Task to complete :: Look through the lines below, find those with the word "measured", and copy them.

Recorded data ::
········

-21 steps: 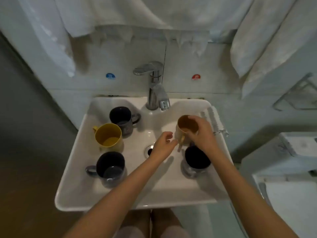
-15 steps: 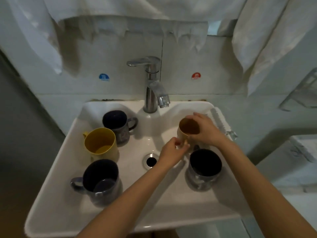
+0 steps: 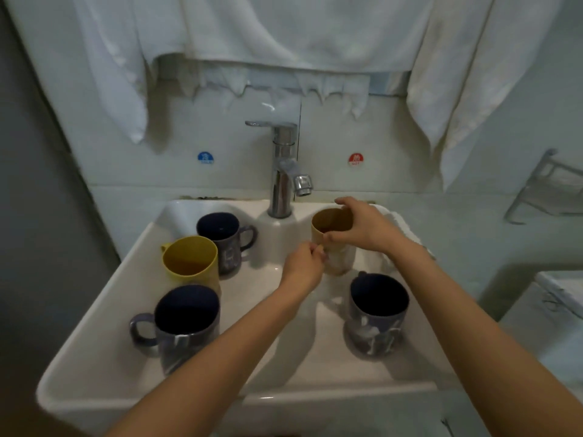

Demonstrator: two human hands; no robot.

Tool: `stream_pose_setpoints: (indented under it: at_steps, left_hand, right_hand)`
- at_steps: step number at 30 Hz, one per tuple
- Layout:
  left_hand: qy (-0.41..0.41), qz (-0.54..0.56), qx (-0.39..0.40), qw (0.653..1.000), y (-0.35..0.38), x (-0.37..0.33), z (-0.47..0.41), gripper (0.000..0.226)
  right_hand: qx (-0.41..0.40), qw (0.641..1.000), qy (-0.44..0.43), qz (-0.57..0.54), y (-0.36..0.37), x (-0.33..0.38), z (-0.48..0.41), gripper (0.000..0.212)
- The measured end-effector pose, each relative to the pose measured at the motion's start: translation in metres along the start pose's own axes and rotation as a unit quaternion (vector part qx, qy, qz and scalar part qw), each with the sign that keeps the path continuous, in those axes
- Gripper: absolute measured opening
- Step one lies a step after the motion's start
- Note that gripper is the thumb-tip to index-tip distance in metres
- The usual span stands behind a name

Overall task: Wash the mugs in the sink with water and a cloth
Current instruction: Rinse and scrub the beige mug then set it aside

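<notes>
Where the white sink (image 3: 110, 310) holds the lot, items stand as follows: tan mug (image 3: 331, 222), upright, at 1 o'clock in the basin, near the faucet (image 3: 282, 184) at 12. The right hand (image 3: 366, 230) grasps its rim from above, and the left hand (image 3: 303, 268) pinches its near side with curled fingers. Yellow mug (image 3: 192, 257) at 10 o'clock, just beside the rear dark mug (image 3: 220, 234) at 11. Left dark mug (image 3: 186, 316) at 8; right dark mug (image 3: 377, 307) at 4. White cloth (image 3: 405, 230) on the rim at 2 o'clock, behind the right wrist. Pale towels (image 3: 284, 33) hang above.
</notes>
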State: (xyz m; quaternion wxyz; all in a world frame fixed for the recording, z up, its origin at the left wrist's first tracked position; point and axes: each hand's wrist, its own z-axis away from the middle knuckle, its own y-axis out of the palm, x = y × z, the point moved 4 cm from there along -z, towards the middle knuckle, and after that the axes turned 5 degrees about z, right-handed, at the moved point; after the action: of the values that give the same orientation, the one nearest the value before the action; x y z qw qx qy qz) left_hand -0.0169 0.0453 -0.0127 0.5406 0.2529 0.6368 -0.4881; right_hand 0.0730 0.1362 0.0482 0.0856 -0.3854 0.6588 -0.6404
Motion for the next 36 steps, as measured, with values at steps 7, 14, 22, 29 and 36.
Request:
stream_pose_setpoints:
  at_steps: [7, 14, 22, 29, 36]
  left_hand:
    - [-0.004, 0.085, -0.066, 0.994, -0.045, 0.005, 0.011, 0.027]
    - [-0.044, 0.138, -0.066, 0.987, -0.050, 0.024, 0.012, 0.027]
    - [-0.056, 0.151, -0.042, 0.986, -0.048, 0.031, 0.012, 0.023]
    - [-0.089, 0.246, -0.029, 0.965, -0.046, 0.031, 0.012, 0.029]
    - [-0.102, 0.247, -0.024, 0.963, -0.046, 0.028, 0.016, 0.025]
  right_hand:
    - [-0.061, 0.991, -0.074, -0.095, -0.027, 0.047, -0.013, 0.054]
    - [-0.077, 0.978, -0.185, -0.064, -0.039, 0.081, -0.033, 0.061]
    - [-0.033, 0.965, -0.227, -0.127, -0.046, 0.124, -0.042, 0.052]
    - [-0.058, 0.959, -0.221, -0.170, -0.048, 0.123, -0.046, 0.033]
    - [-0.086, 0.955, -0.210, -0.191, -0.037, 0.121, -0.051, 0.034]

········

Reply ::
- The measured end-effector pose, each relative to the pose measured at the motion's start: translation in metres along the start pose's own axes and rotation as a unit quaternion (vector part qx, qy, qz and scalar part qw), each with the sign that keeps the path continuous, in those axes
- Gripper: absolute measured opening
Motion for the next 36 steps, as measured, with values at steps 7, 14, 22, 29 and 36.

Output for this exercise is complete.